> WHAT THIS TASK INVOLVES: For this exercise, return exactly the lines of the material below that begin at the one with "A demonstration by" and stop after the one with "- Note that".

> INFORMATION SUPPLIED:

------------

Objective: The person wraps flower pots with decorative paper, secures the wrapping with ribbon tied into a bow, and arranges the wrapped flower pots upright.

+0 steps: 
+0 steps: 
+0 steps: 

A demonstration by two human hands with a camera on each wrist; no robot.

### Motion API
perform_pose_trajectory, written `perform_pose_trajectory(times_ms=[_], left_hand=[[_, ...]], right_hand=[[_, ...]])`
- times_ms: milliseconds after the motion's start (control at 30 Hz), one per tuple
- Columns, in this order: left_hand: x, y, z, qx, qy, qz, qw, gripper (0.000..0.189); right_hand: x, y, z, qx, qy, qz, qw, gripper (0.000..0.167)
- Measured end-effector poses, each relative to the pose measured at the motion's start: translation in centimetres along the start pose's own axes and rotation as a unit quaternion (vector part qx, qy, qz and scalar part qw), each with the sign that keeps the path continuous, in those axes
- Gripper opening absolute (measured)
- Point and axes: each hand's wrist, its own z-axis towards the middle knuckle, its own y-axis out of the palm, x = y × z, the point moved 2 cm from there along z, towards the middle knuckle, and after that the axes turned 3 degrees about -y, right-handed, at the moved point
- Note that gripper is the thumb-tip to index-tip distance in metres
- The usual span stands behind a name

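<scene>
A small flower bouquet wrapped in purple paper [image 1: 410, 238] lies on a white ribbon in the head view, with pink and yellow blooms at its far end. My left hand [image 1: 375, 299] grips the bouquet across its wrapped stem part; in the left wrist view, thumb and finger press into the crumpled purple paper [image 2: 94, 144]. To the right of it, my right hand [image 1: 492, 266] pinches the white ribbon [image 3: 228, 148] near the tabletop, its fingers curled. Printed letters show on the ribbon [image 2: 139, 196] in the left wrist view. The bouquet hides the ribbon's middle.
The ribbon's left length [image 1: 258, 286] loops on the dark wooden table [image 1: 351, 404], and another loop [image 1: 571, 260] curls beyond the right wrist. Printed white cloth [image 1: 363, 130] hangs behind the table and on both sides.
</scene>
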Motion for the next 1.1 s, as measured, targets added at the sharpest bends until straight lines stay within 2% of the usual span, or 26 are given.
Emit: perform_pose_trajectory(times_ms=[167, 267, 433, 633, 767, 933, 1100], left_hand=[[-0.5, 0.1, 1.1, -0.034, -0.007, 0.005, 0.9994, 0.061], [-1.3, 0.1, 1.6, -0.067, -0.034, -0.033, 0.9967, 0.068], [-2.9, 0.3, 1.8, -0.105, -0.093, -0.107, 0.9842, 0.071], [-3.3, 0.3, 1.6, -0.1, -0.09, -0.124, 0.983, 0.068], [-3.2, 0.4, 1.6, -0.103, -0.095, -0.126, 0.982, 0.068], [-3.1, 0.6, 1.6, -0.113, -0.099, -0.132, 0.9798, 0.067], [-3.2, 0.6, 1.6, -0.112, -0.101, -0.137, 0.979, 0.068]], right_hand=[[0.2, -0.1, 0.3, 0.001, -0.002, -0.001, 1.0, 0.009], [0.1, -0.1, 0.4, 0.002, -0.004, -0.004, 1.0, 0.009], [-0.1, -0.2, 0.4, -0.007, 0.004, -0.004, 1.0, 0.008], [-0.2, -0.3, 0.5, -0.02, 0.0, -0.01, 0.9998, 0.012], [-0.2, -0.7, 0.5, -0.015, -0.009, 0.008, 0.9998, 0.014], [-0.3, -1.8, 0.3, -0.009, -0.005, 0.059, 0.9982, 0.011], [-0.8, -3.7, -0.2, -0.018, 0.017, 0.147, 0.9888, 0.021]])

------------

> SOLUTION TO THE EXERCISE:
A demonstration by two human hands with a camera on each wrist; no robot.

### Motion API
perform_pose_trajectory, written `perform_pose_trajectory(times_ms=[_], left_hand=[[_, ...]], right_hand=[[_, ...]])`
- times_ms: milliseconds after the motion's start (control at 30 Hz), one per tuple
- Columns, in this order: left_hand: x, y, z, qx, qy, qz, qw, gripper (0.000..0.189); right_hand: x, y, z, qx, qy, qz, qw, gripper (0.000..0.167)
- Measured end-effector poses, each relative to the pose measured at the motion's start: translation in centimetres along the start pose's own axes and rotation as a unit quaternion (vector part qx, qy, qz and scalar part qw), each with the sign that keeps the path continuous, in those axes
- Gripper opening absolute (measured)
- Point and axes: each hand's wrist, its own z-axis towards the middle knuckle, its own y-axis out of the palm, x = y × z, the point moved 2 cm from there along z, towards the middle knuckle, and after that the axes turned 3 degrees about -y, right-handed, at the moved point
- Note that gripper is the thumb-tip to index-tip distance in metres

This answer is complete as it stands.